Nun lass uns aber einmal gemeinsam überlegen, was man tun kann. Es geht um einfache Schritte, denn bei Traumatisierungen braucht es gewiss professionelle Unterstützung, und in vielen anderen Fällen zumindest eine intensivere Begleitung und Anleitung. Dennoch gibt es Themen und Bereiche, die du angehen kannst, wenn du dich in deinem Leben und in dieser Welt beheimaten möchtest. Einiges hatte ich ja schon angesprochen. Fangen wir mit dem Einfachsten an. Dabei geht es darum, sich selbst zu spüren zu lernen. Du kannst es ganz einfach halten und dich im Laufe des Tages immer wieder fragen, wie es dir jetzt geht. Wichtig ist, dass du nicht beginnst darüber nachzudenken, sondern in deinen Körper hinein zu spüren. Dort und nur dort findest du die Antwort. Du kannst das morgens beim Anziehen machen, was du anziehen willst, und dann nicht ins Nachdenken und Überlegen gehen, sondern zunächst einmal nur nachspüren, was du fühlst, was heute für dich stimmig ist. So kannst du es in der Kantine, beim Einkaufen kurz, überall dort machen, wo eine einfache Entscheidung ansteht. Wenn du das eine Zeit lang gemacht hast, dann kannst du dadurch dein Selbstgespür deutlich verbessern und früher wahrnehmen, was du willst und was nicht.
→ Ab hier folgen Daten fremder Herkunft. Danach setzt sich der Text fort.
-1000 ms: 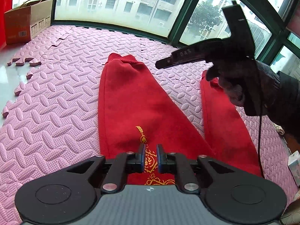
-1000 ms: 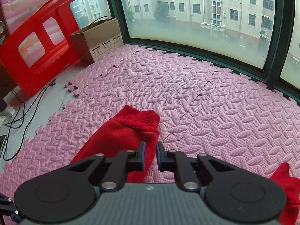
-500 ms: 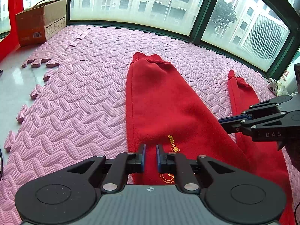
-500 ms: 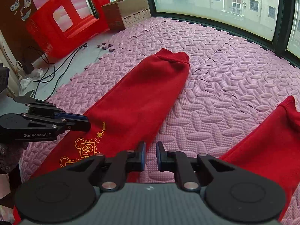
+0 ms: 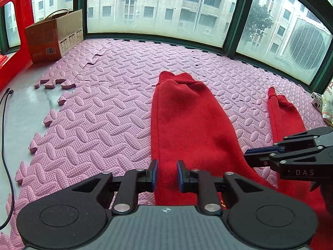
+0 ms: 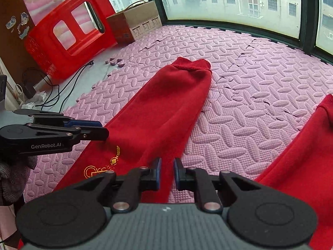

Dein Weg: Hör auf dich zu identifizieren!
Eine andere Möglichkeit, ganz in deinem Leben anzukommen und damit in dieser Welt, ist es, zu dir selbst zu finden. Dazu gehört natürlich auch das gerade beschriebene Selbstgefühl oder -gespür. Aber es gehört auch dazu alle Identifikationen aufzulösen, die mit Teilen von dir und die du mit dieser Welt hast. Denn, und das ist das Eigenartige, wenn du wieder erkennst, was du alles nicht bist, wirst du nicht nur erkennen, wer du bist, du wirst auch allem, was du nicht bist, viel mehr Mitgefühl entgegenbringen, weil du dich weniger schützen musst. Oft schützen wir uns, weil die Grenzen nicht da sind oder unnatürlich verlaufen. Wenn du aber wieder klar hast: all das, all deine Gedanken und Gefühle, hast du zwar, aber du bestehst nicht aus ihnen, du bist nicht Gefühl - keines der Gefühle - und du bist keine deiner Gedanken. Und wenn du erkennst, dass du nicht identisch bist mit irgendeinem Menschen auf dieser Welt - und glaube mir, insgeheim haben wir diese Grenze verschoben und kennen den Unterschied nicht - dann bist du freier denn je und für dich ganz da und kannst zugleich dieser Welt mehr geben als vorher. Du kehrst in die besondere Qualität des Mitgefühls und Klarheit ein. Dein innerer Zustand ist nicht mehr auf Enge, Angst und Sorge aus, sondern auf Weite und Dankbarkeit und Hingabe. Dieser Zustand ist es, um den es nicht nur Jesus ging, sondern allen anderen großen spirituellen Menschen.